AP: Your Web site had a link encouraging people to vote. How do you feel about the American presidential race?
Santana: I don't really feel too good about asking anyone to vote at this time because I basically don't have faith in either one of the two parties. I would like it better if we had a woman president, seven of them, instead of one. ... American Indian, Mexican, Irish, African-American. We need seven women to really represent the United States more from an integrity perspective.
AP: What are your thoughts on world events, like the war in Iraq?
Santana: Peace has never come from dropping bombs. Real peace comes from enlightenment and educating people to behave more in a divine matter. I do envision a world where water, electricity, food and education would be for free in the next 25 years for everyone on this planet. That's the beginning of dismantling fear, anger and politics and religion. The real evil in this world is politics and religion. Spirituality is the antidote because it is free.
AP: Do you feel cynical about the state of America?
Santana: I think American people are beautiful people, I think our government is not by the people, for the people and all that kind of stuff. It's a group of corporations ... who want to tell you how much insurance to buy for the things that they make you afraid of. I pay my taxes, I obey the law, but that's not who I'm accountable to. I'm accountable to a higher force. Therefore, people honor me -- like this (Latin Grammy) award -- because I'm not shucking and jiving, slipping and sliding ...
AP: Back to your music then, why did you release the 10-track CD "Food For Thought" through the Baja Fresh Mexican Grill restaurants?
Santana: Helping children. Baja was committed to helping children. (The profits for that disc went toward Santana's Milagro Foundation, which provides health and education to impoverished youth.)

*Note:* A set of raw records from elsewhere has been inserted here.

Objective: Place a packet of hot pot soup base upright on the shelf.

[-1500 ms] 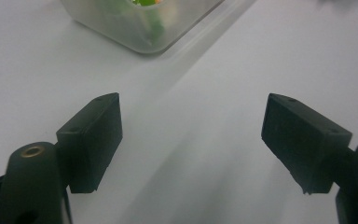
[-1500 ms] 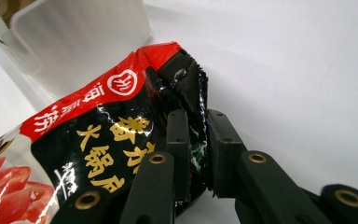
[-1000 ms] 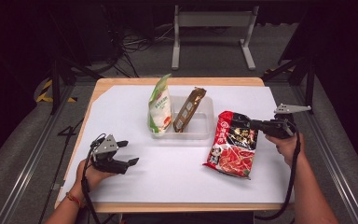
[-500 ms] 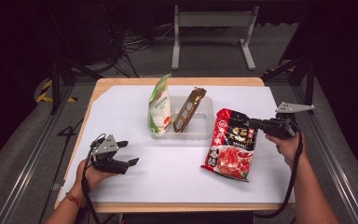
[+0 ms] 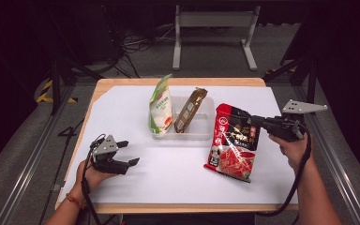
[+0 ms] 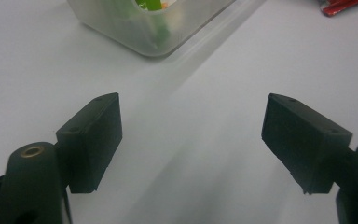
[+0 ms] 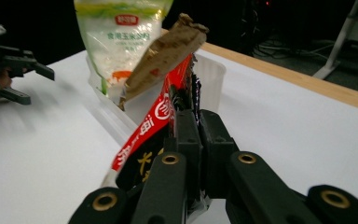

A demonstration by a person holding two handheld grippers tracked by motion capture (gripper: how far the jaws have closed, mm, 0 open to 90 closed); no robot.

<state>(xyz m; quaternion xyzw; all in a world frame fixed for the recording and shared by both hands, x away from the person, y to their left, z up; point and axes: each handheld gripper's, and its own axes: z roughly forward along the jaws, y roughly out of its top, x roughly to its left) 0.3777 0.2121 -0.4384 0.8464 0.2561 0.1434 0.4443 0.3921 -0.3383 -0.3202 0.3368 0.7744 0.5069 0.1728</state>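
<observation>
At the left of the white-covered table, we hold the left tongs low over the sheet, their jaws standing wide apart with nothing between them. In the left gripper view those two black jaws frame bare white sheet, and beyond them the rounded corner of the clear plastic bin is cut off by the top edge, with a smear of green showing through its frosted wall.

Toward the middle, the bin holds a green-and-white bag standing upright at its left end and a brown packet leaning beside it. Their lettering is too small to read from above. In the right gripper view the green-and-white bag loses its top to the frame's edge.

At the right, we have the right tongs clamped shut on the upper edge of the red hotpot packet, which hangs tilted just beside the bin's right end, its lower end down near the sheet. Whether that end touches the sheet we cannot tell. In the right gripper view the closed jaws hide most of the red packet, leaving a crumpled strip of red and black.
</observation>
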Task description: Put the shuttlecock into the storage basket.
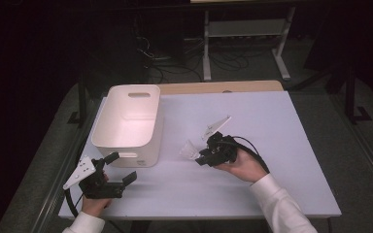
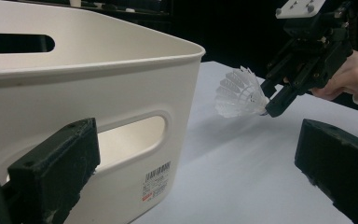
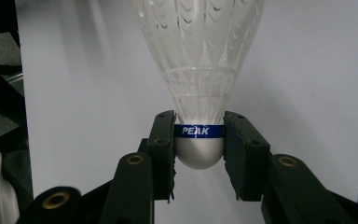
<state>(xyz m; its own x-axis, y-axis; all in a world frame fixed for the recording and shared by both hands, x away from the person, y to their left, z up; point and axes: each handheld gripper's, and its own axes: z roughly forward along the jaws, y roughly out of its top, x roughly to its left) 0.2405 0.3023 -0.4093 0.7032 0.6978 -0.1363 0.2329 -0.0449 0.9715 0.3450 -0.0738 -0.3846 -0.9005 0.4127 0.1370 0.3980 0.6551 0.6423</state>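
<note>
Jaws of the right gripper (image 3: 199, 140) are closed partway onto the rounded cork base of a white shuttlecock (image 3: 198, 70), pressing on either side of its blue band marked PEAK, so the shuttlecock is held with its feather skirt pointing away from the hand. In the high view the right gripper (image 1: 200, 156) holds the shuttlecock (image 1: 189, 149) near the middle of the bench (image 1: 272, 126), just right of the white plastic bin (image 1: 128, 121) that sits toward the bench's left edge; the left gripper view shows the shuttlecock (image 2: 239, 94) raised clear above the bench surface. Over by the near left corner, the left gripper (image 1: 119, 167) hovers with its jaws spread wide and nothing between them, its tips close to the bin's near wall beside the handle cut-out.
</note>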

AP: How far along are you on your next album?
Santana: I'm working on seven albums. I'm producing an album for Mr. Buddy Guy. I'm also working on the new Santana album, which I will turn into my friend and brother Mr. Clive Davis. There's a possibility of new people contributing, like Los Lonely Boys, possibly Sting, maybe Sean Paul ... I have an instrumental album that I'm due to release sometime. It's like seven to 10 things that I'm working on, but I'm not confused or scattered.